WORK TO BE COMPLETED:
Would you please write out only the lines running from the top of the listing through the one holding "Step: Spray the", exactly, with both ends kept and pictures left out?

···

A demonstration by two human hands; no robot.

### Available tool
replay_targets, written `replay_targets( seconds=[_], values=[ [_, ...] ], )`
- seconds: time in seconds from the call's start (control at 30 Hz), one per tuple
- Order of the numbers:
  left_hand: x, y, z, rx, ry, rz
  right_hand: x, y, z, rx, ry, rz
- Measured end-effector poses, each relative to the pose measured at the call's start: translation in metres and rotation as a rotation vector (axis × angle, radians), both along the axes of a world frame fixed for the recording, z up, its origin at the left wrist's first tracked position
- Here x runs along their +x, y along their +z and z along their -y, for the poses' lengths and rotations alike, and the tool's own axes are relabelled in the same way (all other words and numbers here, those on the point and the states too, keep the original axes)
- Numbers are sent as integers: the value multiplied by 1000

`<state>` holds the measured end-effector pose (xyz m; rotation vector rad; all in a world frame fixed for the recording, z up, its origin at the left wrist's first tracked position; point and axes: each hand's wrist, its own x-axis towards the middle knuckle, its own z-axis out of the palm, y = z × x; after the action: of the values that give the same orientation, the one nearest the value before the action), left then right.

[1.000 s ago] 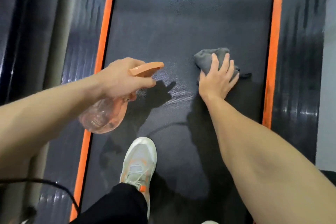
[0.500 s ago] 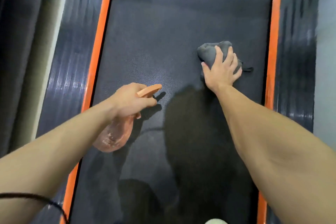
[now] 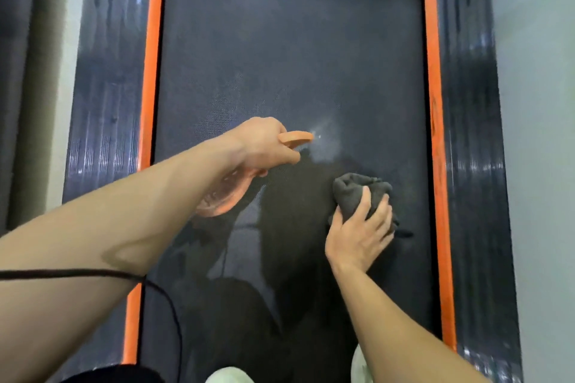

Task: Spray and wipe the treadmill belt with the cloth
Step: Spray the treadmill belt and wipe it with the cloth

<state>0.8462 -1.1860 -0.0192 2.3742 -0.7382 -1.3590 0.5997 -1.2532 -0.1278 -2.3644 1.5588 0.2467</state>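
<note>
The dark treadmill belt runs up the middle of the view between two orange strips. My left hand grips an orange-tinted spray bottle with an orange nozzle pointing right; a pale mist hangs just past the nozzle over the belt. My right hand holds a bunched grey cloth against the belt, right of centre and just below the mist.
Orange strips and glossy dark side rails flank the belt. A thin black cable crosses my left forearm. Tips of pale shoes show at the bottom edge. A grey wall stands at the right.
My left hand moved up and right with the bottle, and spray mist now shows at the nozzle. My right hand pulled the cloth back toward me along the belt.
</note>
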Motion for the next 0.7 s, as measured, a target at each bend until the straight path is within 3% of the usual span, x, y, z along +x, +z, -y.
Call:
replay_targets(
  seconds=[0.2, 0.37, 0.57, 0.7],
  values=[
    [-3, -10, -22, -18, -29, 83, 5, -2, -15, -9, -72, 24],
    [-6, -15, -57, 26, -42, 108, -1, -2, -56, -8, 16, 20],
    [-4, -21, -104, 44, 58, -3, 0, -3, -85, -11, 150, 49],
    [0, -25, -130, 17, 200, -54, 28, -8, -48, -33, 229, 125]
  ],
)
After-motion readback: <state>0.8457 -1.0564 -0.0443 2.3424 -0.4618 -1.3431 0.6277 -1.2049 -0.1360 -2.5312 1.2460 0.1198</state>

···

ANSWER BOX:
A demonstration by two human hands; no robot.

### Available tool
replay_targets, written `replay_targets( seconds=[_], values=[ [_, ...] ], )`
- seconds: time in seconds from the call's start (control at 30 Hz), one per tuple
- Order of the numbers:
  left_hand: x, y, z, rx, ry, rz
  right_hand: x, y, z, rx, ry, rz
- Measured end-effector poses, each relative to the pose measured at the call's start: translation in metres and rotation as a rotation vector (axis × angle, radians), both along the axes of a world frame fixed for the recording, z up, its origin at the left wrist's first tracked position
- Here x runs along their +x, y along their +z and z along their -y, for the poses' lengths and rotations alike, and the tool's own axes are relabelled in the same way (all other words and numbers here, those on the point and the states too, keep the original axes)
- Numbers are sent as integers: the value multiplied by 1000

`<state>` holds the measured end-effector pose (xyz m; rotation vector rad; all in a world frame fixed for the recording, z up, its origin at the left wrist's first tracked position; point and axes: each hand's wrist, its own x-axis towards the middle knuckle, its own z-axis out of the palm, y = z × x; after the action: of the values that give the same orientation, the one nearest the value before the action), left then right.

[1.000 s ago] 
[0.500 s ago] 
[now] 

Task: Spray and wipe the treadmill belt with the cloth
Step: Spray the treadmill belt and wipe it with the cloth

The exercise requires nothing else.